Description
A savory and satisfying Lebanese plant-based meal made with lentils, rice, and caramelized onions covered with a spicy dairy-free yogurt sauce. Easy to make and delicious to eat!
Ingredients
Scale
- 4 Medium Onions (Sliced Thin)
- 1 tsp Ground Coriander
- 1 tsp Ground Cumin
- 3 Cups Water
- 1 Cup Dried Basmati Rice
- 1 Cup Dried Brown Lentils
- ¼ tsp Salt
- ¼ Black Pepper
- Fresh Parsley (Garnish)
Yogurt Ingredients:
- ½ Cup Dairy Free Yogurt
- ¼ tsp Cayenne Pepper
- ½ tsp Smoked Paprika
- ½ tsp Ground Cumin
- ½ Lemon (Zest and Juice)
Instructions
- Prepare all produce.
- In a large pot or Dutch oven coated with a little oil, cook the onions over medium/low heat, stirring frequently. Cook until golden brown, approx. 20 mins.

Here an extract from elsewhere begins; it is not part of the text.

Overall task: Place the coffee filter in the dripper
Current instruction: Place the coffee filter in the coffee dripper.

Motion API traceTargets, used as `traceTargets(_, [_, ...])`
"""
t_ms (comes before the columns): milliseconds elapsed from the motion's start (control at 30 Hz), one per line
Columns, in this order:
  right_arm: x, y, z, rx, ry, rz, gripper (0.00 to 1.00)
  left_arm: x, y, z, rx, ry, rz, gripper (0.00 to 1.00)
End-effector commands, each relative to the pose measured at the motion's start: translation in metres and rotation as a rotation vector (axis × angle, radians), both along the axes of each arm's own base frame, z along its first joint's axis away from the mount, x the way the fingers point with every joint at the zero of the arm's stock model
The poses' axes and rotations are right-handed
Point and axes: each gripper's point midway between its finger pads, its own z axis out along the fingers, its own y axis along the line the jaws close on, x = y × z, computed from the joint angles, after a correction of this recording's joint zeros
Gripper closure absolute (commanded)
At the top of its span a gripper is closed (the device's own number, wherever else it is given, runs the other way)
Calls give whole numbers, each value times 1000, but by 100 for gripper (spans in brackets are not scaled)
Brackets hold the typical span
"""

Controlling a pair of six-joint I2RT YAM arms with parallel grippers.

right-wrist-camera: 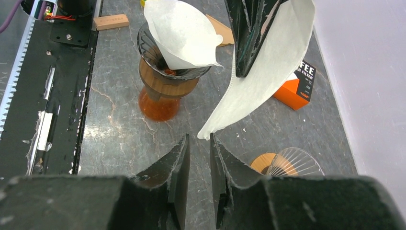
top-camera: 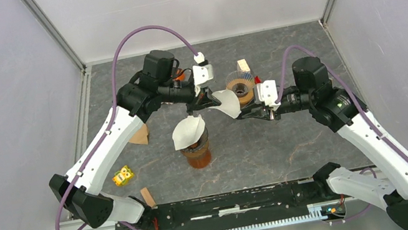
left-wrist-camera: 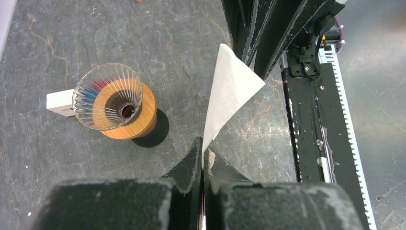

- While the onions cook, combine all the ingredients for the yogurt sauce in a bowl and refrigerate.
- Once the onions have caramelized, transfer 3/4 of them to a bowl and set aside.
- Add the cumin and coriander to pot cook for 1 minute while stirring.
- Pour the water into the pot and bring to boil. Add the rice and cover. Simmer on low heat for 10 minutes. Stir occasionally.
- Next, add the lentil and cover. Simmer for an additional 20 minutes or until all of the water has absorbed.
- Fluff the mixture with a fork and plate. Top with caramelized onion and the yogurt sauce. Garnish with fresh parsley and ENJOY!
- Leftovers can be refrigerated for up to 5 days. We recommend storing the spiced yogurt in a separate container.